そして二人は、車に向かって歩いて行く。玄関で、雪野を含めた使用人一同が、頭を垂れてそれを見送っている。
歩きながら、由芭が問う。
「それで? 明日葉は上手くいかなかったのかい? 僕と来るなんて」
「ええ。雪野は私を女性として見られないそうよ。私なんて彼を男性としてしか見ていないのに」
「振られちゃったんだ。可哀想」
「煩いわね。さっさと貴方との婚約を解消して、その後どうやって雪野を手に入れるか考えなくちゃならないのだから、私を揶揄って遊ばないで」
「ごめんね。なにせ僕は、既に最愛を手に入れているから」
由芭には恋人がいる。それもあり、円満に、二人は婚約を解消する予定なのだが、まだ周囲にはそれを話していないのである。
「かなわない恋なんじゃないの?」
由芭の声に、明日葉が目を眇めた。
「かなわない恋なんてないの。少なくとも、この私には。

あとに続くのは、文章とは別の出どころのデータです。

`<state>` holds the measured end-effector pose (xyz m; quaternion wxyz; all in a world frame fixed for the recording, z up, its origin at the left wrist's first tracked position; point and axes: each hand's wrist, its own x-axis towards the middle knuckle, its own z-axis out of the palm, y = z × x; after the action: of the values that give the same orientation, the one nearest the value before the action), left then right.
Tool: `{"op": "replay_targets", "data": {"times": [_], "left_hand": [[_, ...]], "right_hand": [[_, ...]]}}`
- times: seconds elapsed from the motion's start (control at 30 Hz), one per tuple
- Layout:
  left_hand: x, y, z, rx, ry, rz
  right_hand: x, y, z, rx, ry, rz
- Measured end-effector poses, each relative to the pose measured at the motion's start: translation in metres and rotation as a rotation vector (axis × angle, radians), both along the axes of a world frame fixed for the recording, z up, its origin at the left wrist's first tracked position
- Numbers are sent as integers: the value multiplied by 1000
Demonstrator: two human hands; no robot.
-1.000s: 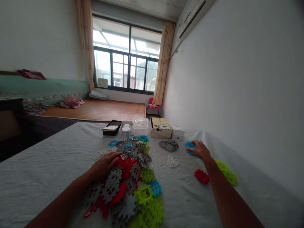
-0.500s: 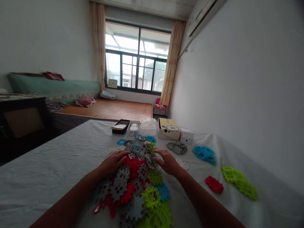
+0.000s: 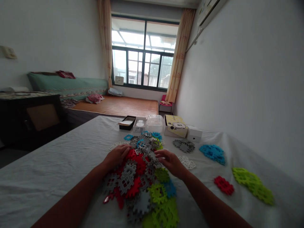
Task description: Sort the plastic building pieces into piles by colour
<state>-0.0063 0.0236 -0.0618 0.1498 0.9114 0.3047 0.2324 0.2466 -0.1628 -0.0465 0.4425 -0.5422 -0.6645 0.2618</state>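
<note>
Pile (image 3: 128, 180) of mixed grey, red, green, blue and white pieces ran down the middle of the table (image 3: 71, 158), between my two hands. I judged things partway along: blues (image 3: 212, 153), reds (image 3: 224, 185), greens (image 3: 253, 185), greys (image 3: 187, 146) and whites (image 3: 188, 163) lay apart on the right; most pieces were left in the pile, colours overlapping. I had the left hand (image 3: 117, 156) at the pile's left edge, fingers close together; couldn't tell if they had hold of anything. Right hand (image 3: 172, 163) was opposite, by the pile's right edge, fingers loosely parted, nothing visible in them. Pale, wrinkled cloth (image 3: 54, 180) covered the table. Far end: black box (image 3: 127, 123), clear tub (image 3: 155, 123), yellow box (image 3: 175, 126). Beyond: bed (image 3: 125, 106), bright window (image 3: 144, 53); plain wall (image 3: 249, 79) on the right.
</note>
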Motion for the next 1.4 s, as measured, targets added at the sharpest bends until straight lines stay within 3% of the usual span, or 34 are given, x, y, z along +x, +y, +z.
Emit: {"op": "replay_targets", "data": {"times": [0.07, 0.13, 0.23, 0.43, 0.63, 0.8, 0.97, 1.07, 1.13, 1.2, 1.33, 1.4], "left_hand": [[0, 1, -1, -7, -6, 2], [0, 0, -1, 0, 1, -2], [0, -1, -1, 14, 12, -6], [1, 0, -3, 18, 3, -10], [1, 0, -3, 18, 12, -30], [1, -2, 1, 22, 25, -43], [0, -3, 1, 17, 22, -43], [0, -2, 1, 23, 24, -40], [0, -2, 1, 23, 25, -42], [0, -2, 1, 21, 25, -46], [0, -3, 3, 26, 19, -44], [0, -3, 3, 28, 17, -45]], "right_hand": [[10, -7, 2, -79, -131, -78], [17, -14, 1, -133, -276, -37], [19, -18, -7, -94, -399, 52], [17, -11, -12, 17, -331, -104], [24, -18, 7, -58, -238, 22], [40, -15, 1, -85, -301, -225], [43, -16, 2, -88, -461, -333], [32, -24, 12, -77, -519, -228], [26, -28, 18, -98, -472, -75], [23, -29, 21, -98, -405, -28], [23, -22, 16, 9, -320, -271], [23, -20, 9, 22, -347, -313]]}}
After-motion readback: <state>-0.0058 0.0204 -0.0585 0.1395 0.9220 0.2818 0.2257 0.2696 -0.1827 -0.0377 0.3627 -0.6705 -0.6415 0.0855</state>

必ず、私はこの恋を実らせる」
決意に燃える明日葉の想いを、由芭はくすくす笑いながら聞いていた。
端から見れば円満な二人。
遠くからそれを一瞥して、胸が痛くなる雪野。
けれど。
近い将来、雪野が思ったかなわない恋は、明日葉が実らせると誓った結果、新しい愛を生む。これは、どこかであった、そんなお話。